- [Work instruction]: Copy the data below verbatim, leaving no line out.
##### Records provided
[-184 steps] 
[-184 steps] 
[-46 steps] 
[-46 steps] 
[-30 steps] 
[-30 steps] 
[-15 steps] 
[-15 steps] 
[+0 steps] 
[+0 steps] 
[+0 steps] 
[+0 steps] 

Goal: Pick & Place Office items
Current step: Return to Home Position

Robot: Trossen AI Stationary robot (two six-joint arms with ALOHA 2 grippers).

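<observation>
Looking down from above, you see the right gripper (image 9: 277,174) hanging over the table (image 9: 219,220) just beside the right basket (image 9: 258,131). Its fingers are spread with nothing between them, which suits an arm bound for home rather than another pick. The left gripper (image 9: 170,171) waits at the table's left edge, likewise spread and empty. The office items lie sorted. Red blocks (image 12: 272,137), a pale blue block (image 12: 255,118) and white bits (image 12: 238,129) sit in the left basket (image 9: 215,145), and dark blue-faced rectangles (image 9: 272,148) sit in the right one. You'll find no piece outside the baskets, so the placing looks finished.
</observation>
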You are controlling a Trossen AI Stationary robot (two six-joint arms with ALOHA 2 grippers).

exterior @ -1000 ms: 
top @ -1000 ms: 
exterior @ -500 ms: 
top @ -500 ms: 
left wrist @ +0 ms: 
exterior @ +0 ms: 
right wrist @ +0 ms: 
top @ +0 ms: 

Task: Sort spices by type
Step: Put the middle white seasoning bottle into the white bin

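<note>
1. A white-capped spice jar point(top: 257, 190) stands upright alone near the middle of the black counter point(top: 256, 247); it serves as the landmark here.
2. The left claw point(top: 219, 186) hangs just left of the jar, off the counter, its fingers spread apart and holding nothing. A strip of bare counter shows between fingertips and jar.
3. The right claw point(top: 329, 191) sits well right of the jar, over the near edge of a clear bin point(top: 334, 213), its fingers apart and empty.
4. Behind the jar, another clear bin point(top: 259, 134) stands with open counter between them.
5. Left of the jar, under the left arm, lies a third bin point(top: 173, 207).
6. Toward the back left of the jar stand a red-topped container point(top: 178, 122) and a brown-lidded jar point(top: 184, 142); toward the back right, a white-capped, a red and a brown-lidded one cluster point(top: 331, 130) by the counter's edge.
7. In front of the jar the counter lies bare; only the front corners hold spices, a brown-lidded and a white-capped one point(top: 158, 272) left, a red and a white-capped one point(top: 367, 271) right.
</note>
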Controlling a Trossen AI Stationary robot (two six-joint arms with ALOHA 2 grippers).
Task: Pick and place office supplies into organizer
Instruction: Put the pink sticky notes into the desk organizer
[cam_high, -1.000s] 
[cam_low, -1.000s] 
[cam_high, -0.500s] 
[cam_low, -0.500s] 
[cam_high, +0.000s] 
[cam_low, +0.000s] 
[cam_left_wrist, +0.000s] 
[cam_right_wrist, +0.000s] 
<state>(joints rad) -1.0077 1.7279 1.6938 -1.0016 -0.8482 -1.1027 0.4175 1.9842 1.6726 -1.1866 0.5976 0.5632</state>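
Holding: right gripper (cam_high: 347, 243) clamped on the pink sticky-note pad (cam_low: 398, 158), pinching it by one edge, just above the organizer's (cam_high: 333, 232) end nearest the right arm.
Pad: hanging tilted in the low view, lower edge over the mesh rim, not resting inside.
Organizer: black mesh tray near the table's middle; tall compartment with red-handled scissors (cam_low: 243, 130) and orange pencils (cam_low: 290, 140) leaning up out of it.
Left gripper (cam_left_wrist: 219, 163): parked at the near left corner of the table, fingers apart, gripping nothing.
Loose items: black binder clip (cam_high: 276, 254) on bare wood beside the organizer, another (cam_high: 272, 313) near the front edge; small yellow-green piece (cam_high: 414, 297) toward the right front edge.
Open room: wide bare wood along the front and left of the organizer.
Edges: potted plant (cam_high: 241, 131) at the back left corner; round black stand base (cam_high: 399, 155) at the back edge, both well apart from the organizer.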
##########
- [Exercise solution]:
[-184 steps] 
[-184 steps] 
[-46 steps] 
[-46 steps] 
[-30 steps] 
[-30 steps] 
[-15 steps] 
[-15 steps] 
[+0 steps] 
[+0 steps] 
[+0 steps] 
[+0 steps] 

Goal: Pick & Place Office items
Current step: Return to Home Position

Robot: Trossen AI Stationary robot (two six-joint arms with ALOHA 2 grippers).

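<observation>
Looking down from above, you see the right gripper (image 9: 277,174) hanging over the table (image 9: 219,220) just beside the right basket (image 9: 258,131). Its fingers are spread with nothing between them, which suits an arm bound for home rather than another pick. The left gripper (image 9: 170,171) waits at the table's left edge, likewise spread and empty. The office items lie sorted. Red blocks (image 12: 272,137), a pale blue block (image 12: 255,118) and white bits (image 12: 238,129) sit in the left basket (image 9: 215,145), and dark blue-faced rectangles (image 9: 272,148) sit in the right one. You'll find no piece outside the baskets, so the placing looks finished.
</observation>
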You are controlling a Trossen AI Stationary robot (two six-joint arms with ALOHA 2 grippers).

exterior @ -1000 ms: 
top @ -1000 ms: 
exterior @ -500 ms: 
top @ -500 ms: 
left wrist @ +0 ms: 
exterior @ +0 ms: 
right wrist @ +0 ms: 
top @ +0 ms: 

Task: Sort spices by type
Step: Put the middle white seasoning bottle into the white bin

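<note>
1. A white-capped spice jar point(top: 257, 190) stands upright alone near the middle of the black counter point(top: 256, 247); it serves as the landmark here.
2. The left claw point(top: 219, 186) hangs just left of the jar, off the counter, its fingers spread apart and holding nothing. A strip of bare counter shows between fingertips and jar.
3. The right claw point(top: 329, 191) sits well right of the jar, over the near edge of a clear bin point(top: 334, 213), its fingers apart and empty.
4. Behind the jar, another clear bin point(top: 259, 134) stands with open counter between them.
5. Left of the jar, under the left arm, lies a third bin point(top: 173, 207).
6. Toward the back left of the jar stand a red-topped container point(top: 178, 122) and a brown-lidded jar point(top: 184, 142); toward the back right, a white-capped, a red and a brown-lidded one cluster point(top: 331, 130) by the counter's edge.
7. In front of the jar the counter lies bare; only the front corners hold spices, a brown-lidded and a white-capped one point(top: 158, 272) left, a red and a white-capped one point(top: 367, 271) right.
</note>
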Controlling a Trossen AI Stationary robot (two six-joint arms with ALOHA 2 grippers).
Task: Pick and place office supplies into organizer
Instruction: Put the pink sticky notes into the desk organizer
[cam_high, -1.000s] 
[cam_low, -1.000s] 
[cam_high, -0.500s] 
[cam_low, -0.500s] 
[cam_high, +0.000s] 
[cam_low, +0.000s] 
[cam_left_wrist, +0.000s] 
[cam_right_wrist, +0.000s] 
<state>(joints rad) -1.0077 1.7279 1.6938 -1.0016 -0.8482 -1.1027 0.4175 1.9842 1.6726 -1.1866 0.5976 0.5632</state>
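Holding: right gripper (cam_high: 347, 243) clamped on the pink sticky-note pad (cam_low: 398, 158), pinching it by one edge, just above the organizer's (cam_high: 333, 232) end nearest the right arm.
Pad: hanging tilted in the low view, lower edge over the mesh rim, not resting inside.
Organizer: black mesh tray near the table's middle; tall compartment with red-handled scissors (cam_low: 243, 130) and orange pencils (cam_low: 290, 140) leaning up out of it.
Left gripper (cam_left_wrist: 219, 163): parked at the near left corner of the table, fingers apart, gripping nothing.
Loose items: black binder clip (cam_high: 276, 254) on bare wood beside the organizer, another (cam_high: 272, 313) near the front edge; small yellow-green piece (cam_high: 414, 297) toward the right front edge.
Open room: wide bare wood along the front and left of the organizer.
Edges: potted plant (cam_high: 241, 131) at the back left corner; round black stand base (cam_high: 399, 155) at the back edge, both well apart from the organizer.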

What this exercise required has been given in full.